We caught up with him in Paterson, N.J., in an old foundry that has now been converted into a dinosaur studio. The Carnegie dinosaurs have been shipped here, bone by bone, in carefully padded wooden crates.
In Paterson, a gentle dinosaur lover named Phillip Fraley oversees a small army of painters, sculptors, welders and former museum staffers, who are rehabbing the fossils under the scientists' watchful eye.
"These bones begin to dictate to you the way that they want to be put back together again," says Fraley, "the way they want to be lifted up or held."
Fraley, a longtime exhibit designer at New York's American Museum of Natural History, oversaw the rebuilding of the dinosaur collection there. He and his wife went into business for themselves, painstakingly assembling skeletons for museums from Chicago to Singapore.
"In mounting fossils you really see a process that began 100, 150 years ago," he said.
The scientists back then certainly had the best of intentions but not the best information. Very few of the fossil skeletons they dug up were complete, so they made educated guesses, sometimes based on their knowledge of other species.
"If you look at some of those old mounts," says Lamanna, "there are actually huge spaces between the vertebrae where they actually had to kind of 'disarticulate' them -- in other words, throw their backs out of joint -- to get them to fit together the way they thought they went."
Since then, they've found that a Tyrannosaurus rex probably had a tail a few feet shorter than most museums show -- and that many dinosaurs held their tails up in the air for balance.

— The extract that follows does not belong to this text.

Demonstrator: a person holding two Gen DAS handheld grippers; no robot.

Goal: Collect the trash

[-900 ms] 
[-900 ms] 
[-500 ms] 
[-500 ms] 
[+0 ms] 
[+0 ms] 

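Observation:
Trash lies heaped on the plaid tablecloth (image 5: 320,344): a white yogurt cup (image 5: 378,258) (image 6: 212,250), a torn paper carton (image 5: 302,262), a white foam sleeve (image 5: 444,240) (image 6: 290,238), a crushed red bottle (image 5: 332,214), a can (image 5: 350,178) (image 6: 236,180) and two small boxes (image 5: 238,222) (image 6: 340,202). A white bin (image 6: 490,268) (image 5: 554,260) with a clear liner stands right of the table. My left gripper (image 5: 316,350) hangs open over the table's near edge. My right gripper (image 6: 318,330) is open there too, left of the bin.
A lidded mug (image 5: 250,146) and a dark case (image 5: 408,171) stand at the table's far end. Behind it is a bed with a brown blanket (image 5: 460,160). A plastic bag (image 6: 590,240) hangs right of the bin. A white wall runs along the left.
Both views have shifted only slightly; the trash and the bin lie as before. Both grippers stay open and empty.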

By way of proof, Lamanna points out that the footprints of dinosaurs are fairly common. But if the dinosaurs really dragged their tails on the ground, there would probably be the fossilized remains of ruts behind the footprints. Scientists have searched and found places where a tail may have swished back and forth, but it appears a T. rex did not drag its tail.
"I'm not going to say there's never tail-drag marks found," Lamanna says, "but they're found so rarely that it really shows us, I think, pretty convincingly, that the dinosaurs held their tails aloft almost all of the time."

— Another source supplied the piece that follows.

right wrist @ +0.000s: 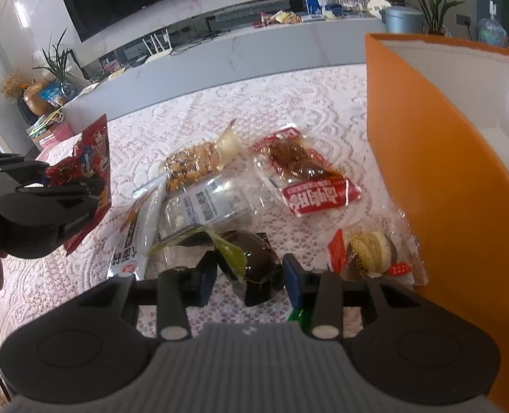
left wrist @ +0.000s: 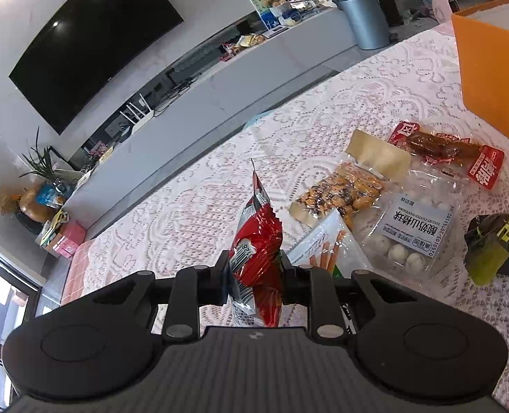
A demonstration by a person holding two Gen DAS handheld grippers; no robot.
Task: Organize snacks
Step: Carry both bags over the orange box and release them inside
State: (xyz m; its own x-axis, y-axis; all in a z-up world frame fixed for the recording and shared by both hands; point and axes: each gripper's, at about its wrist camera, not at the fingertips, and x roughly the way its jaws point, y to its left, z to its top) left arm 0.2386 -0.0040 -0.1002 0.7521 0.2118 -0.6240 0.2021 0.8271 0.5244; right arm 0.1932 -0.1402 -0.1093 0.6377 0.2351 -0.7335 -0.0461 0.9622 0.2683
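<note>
Gripper [right wrist: 249, 275] holds dark packet [right wrist: 254, 265] beside orange box [right wrist: 426, 172].

A red and silver snack packet [left wrist: 256, 258] stands upright at lower centre of the left wrist view, crumpled and pinched at its middle. Right of it lie a white packet of biscuit sticks [left wrist: 326, 244], a clear bag of peanuts [left wrist: 344, 194], a clear tray of white yogurt-coated balls [left wrist: 413, 230] and a red-ended packet of brown meat [left wrist: 444, 151]. A dark packet with a green end [right wrist: 254, 265] sits at lower centre of the right wrist view, a clear-wrapped pastry [right wrist: 371, 251] beside it. The open orange box [right wrist: 426, 144] stands at the right edge.
</note>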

When the Carnegie museum in Pittsburgh opens its new dinosaur wing later this year, the skeletons will be posed as scientists believe they would have looked eons ago. Visitors will see meat-eating dinosaurs sparring over the carcass of a plant-eater. Small mammals -- which survived whatever killed the dinosaurs -- will be posed underfoot. There will be foliage, such as dandelions and sycamore trees, little changed over time.